Does hybernate/wakeup work?
Ian Smith
smithi at nimnet.asn.au
Wed Nov 4 04:04:48 UTC 2009
In freebsd-questions Digest, Vol 283, Issue 5, Message 13
On Tue, 03 Nov 2009 10:56:24 -0800 Yuri <yuri at rawbw.com> wrote:
> Paul B Mahol wrote:
> > On 10/23/09, Yuri <yuri at rawbw.com> wrote:
> >
> >> I tried to make system hybernate with 'acpiconf -s4' on my laptop.
> >> It quickly turned off, but when I press the power button it boots like
> >> no hybernate and begins to check disks.
> >>
> >> What can be wrong?
> >>
> >
> > OS S4 is not implemented, but BIOS S4 is possible on some machines ...
> > And on 8.0 and 9.0 i386 SMP doesnt resume properly (amd64 works).
> 'acpiconf -s4' also brings laptop to unwakeable state.

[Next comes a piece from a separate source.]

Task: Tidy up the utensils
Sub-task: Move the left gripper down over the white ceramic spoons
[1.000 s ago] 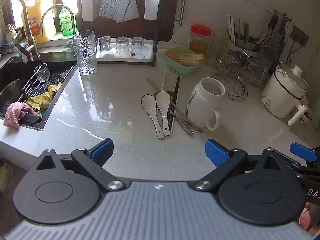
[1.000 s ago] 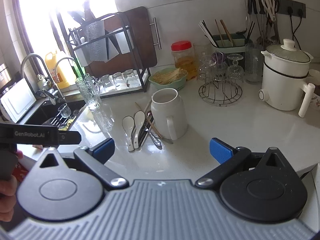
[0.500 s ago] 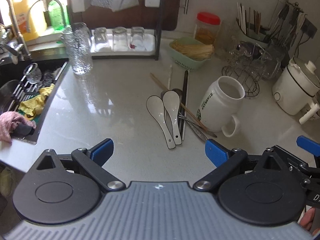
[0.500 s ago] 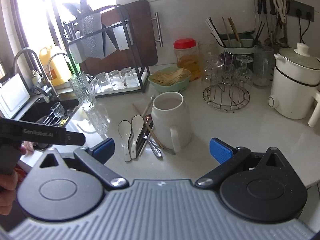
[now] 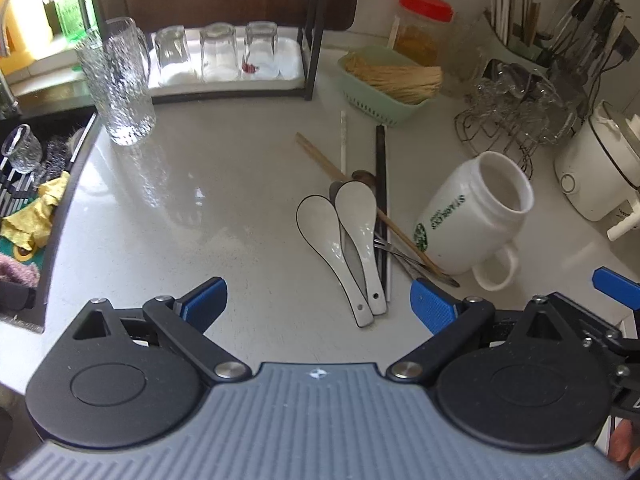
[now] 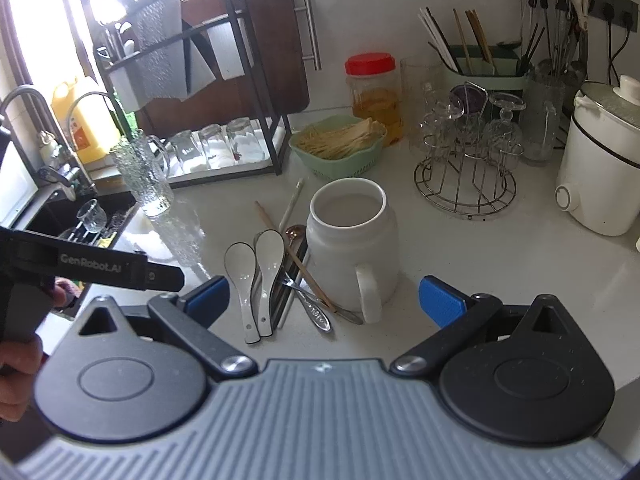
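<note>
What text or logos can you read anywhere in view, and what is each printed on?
"STARBUCKS", upside down, with round green logo: white mug.
"GenRobot.AI": left gripper's black body.
Label on yellow jug: too blurred.
Label on green bottle: too blurred.

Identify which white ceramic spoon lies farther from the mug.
The black-rimmed spoon on the sink side; the other white spoon lies between it and the mug.

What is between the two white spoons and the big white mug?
In the left wrist view, black chopsticks, a wooden chopstick and metal cutlery lie between the white spoons and the mug.
</note>
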`<control>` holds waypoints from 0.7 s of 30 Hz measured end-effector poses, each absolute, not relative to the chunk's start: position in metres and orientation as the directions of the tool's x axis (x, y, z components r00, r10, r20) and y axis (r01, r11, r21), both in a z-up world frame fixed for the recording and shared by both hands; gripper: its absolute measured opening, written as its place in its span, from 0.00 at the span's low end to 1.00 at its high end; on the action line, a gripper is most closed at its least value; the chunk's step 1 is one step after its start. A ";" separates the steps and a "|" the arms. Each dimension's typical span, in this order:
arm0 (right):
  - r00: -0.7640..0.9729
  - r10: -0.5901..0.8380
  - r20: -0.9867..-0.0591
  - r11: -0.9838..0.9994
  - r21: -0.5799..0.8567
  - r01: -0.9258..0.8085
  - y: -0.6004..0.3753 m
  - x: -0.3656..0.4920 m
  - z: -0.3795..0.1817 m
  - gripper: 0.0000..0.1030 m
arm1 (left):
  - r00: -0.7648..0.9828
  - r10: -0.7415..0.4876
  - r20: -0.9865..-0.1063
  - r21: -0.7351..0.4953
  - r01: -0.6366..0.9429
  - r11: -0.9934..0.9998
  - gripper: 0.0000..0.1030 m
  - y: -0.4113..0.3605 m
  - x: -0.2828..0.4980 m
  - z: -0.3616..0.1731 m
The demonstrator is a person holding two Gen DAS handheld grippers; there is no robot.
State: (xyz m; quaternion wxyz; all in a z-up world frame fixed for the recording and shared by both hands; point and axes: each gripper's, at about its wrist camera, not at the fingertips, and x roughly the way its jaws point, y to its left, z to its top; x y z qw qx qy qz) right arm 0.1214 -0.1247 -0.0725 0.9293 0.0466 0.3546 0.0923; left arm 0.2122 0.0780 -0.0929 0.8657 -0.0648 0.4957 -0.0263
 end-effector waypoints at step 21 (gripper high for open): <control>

Power button
> begins to flash, when I press any button there is some disk activity,
> power button light turns on. And nothing happens. 'apm -z' produces
> similar result.
>
> Maybe it's better to ask what works?
> Is there any way I can use suspend/sleep mode? Any basic way to make it sleep?
As Paul said, hibernation only works if the machine's BIOS supports it
(hw.acpi.s4bios = 1) AND you've already prepared a suitable disk area,
usually a separate slice (DOS partition) or as a file in a 'doze slice.

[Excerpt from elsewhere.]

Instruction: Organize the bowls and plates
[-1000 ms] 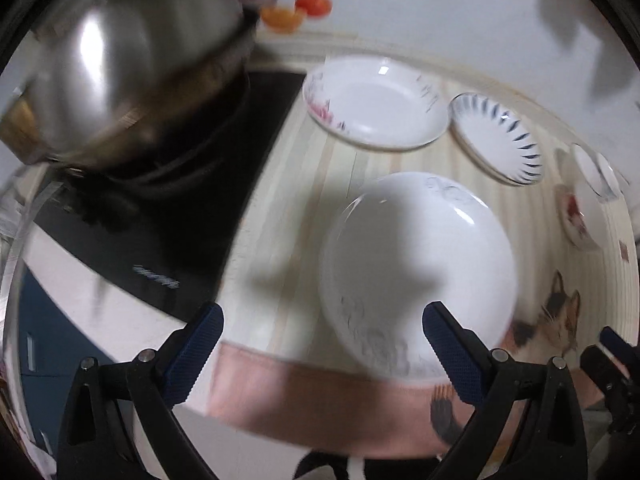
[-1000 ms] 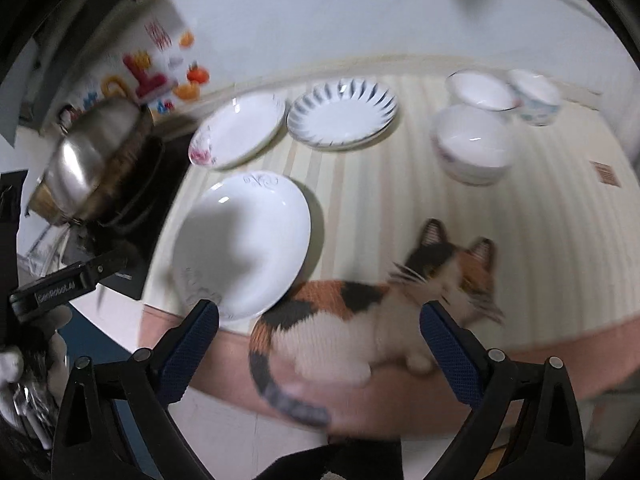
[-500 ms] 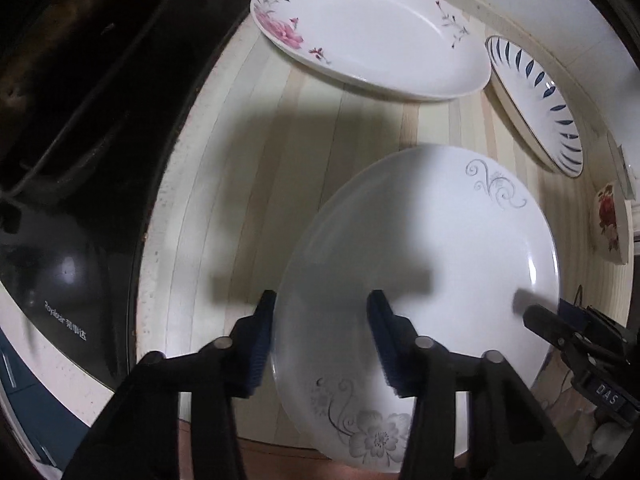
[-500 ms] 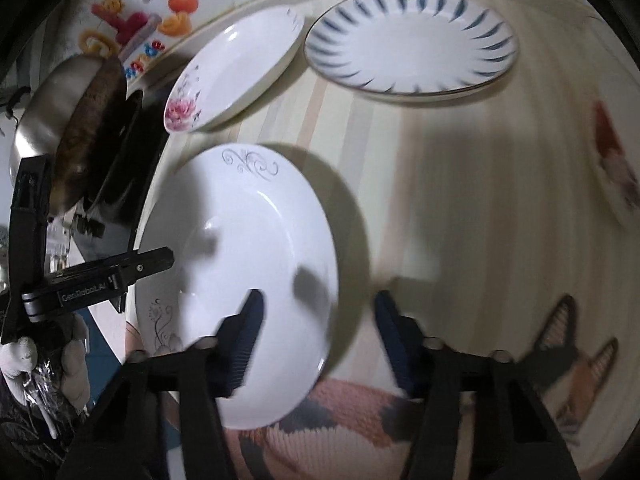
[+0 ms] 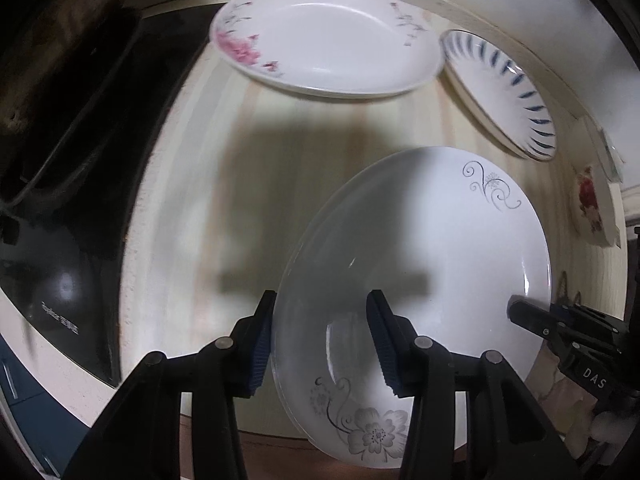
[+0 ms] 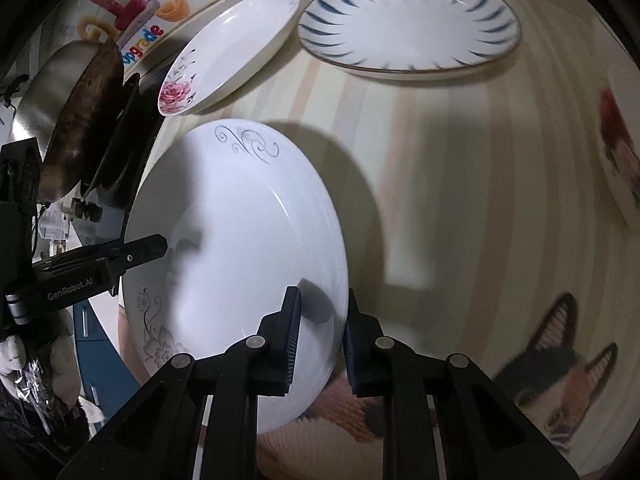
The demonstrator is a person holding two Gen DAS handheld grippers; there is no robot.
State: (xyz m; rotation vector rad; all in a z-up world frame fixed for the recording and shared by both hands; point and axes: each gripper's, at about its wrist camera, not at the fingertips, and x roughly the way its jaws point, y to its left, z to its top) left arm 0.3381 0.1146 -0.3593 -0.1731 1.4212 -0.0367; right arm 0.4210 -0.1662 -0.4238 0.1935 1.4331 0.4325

To make even a vaguely informed guess as to whether hibernation and/or
acpiconf -s3 (suspend/resume) might work, we'd need to know:
What version of FreeBSD on which architecture? (output of 'uname -a')
What make and model of laptop? (someone may know if that one works)
Whether it runs a single or multiple CPUs? (see /var/run/dmesg.boot)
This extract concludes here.